Optimization

Let's get physical

Sometimes, nothing beats holding a copy of a book in your hands. Writing in the margins, highlighting sentences, folding corners. So this book is also available from Amazon as a paperback.

Buy now on Amazon

Code
Use Case
Variables
Loss Function
Gradient Descent
Optimizer
Cleaning Up
Summary

In the chapter “What is a Neural Network?” we covered the concept of training a neural network. This training process is the compute-heavy, number-crunching we associate with machine learning, this training is called optimization.

The good news is that this is what TensorFlow.js is good at, in this lecture, we’ll cover the mechanics of optimization using the low-level core library.

Code

The code for this lecture, and the next lecture on optimization, is in the tensorflow-optimization folder in the source code associated with this course.

That folder has three files, like so:

.
├── index.html  (1)
├── main.js     (2)
└── scratch.js  (3)

1	This index.html file loads tensorflow.js and also just the scratch.js file.
2	This file contains all the completed code for this lecture.
3	This file should be empty.

Open the index.html as we taught in the setup-instructions lecture and then open the console in the browser, this is where the messages will go.

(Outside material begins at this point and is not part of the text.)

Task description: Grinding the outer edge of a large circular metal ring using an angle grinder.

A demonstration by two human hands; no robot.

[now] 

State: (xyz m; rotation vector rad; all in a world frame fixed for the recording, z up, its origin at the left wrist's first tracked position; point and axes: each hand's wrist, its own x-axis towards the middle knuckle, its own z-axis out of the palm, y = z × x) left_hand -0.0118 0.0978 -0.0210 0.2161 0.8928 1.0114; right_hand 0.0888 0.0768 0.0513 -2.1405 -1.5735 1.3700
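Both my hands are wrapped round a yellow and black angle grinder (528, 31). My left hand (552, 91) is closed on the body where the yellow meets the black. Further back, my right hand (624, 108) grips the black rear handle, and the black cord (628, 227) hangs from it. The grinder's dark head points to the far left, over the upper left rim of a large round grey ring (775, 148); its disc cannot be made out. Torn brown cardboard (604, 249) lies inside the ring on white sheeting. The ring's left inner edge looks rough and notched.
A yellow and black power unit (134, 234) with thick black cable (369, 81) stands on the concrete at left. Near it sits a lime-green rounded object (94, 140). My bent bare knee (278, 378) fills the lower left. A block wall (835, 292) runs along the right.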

Add your code to scratch.js and refresh the browser to execute it. If you have problems, check main.js to see the correct completed code.

Use Case

To demonstrate how optimization works, let’s take an embarrassingly simple use case, something so simple we can deduce the best value in our minds, and then let’s use TensorFlow.js to figure it out for us.

Imagine we have an array [2, -5, 16, -24, 3] we want to multiply each value of the array by a number x so that after the multiplication, they all add up to 0.

If x was 0 then the array would end up looking like [2 x 0, -5 x 0, 16 x 0, -24 x 0, 3 x 0] which results in [0, 0, 0, 0, 0].

If you multiply everything by 0, you get 0. I did mention that this was an embarrassingly simple use case!

We know the optimal value for x is 0, what if x started life as 4.12, how would you use TensorFlow.js to optimize, to train, x to become 0?

Variables

We first need to define our values, like so:

var x = tf.variable(4.12);
var ys = tf.tensor([2, -5, 16, -24, 3]);

x is our variable Tensor, which we create using the special tf.variable function, this tells TensorFlow.js that x is trainable.

ys is a Tensor to hold a sample list of numbers.

Note

Tensors are read-only by default in TensorFlow; once you create them, they cannot change. Variables are different; variables can change over time. We want TensorFlow to optimize x to 0, so we define it as a variable.

Loss Function

In any optimization, there is a loss function, a function that returns a number, which indicates how wrong we are. In this case, it will return how wrong our value of x is.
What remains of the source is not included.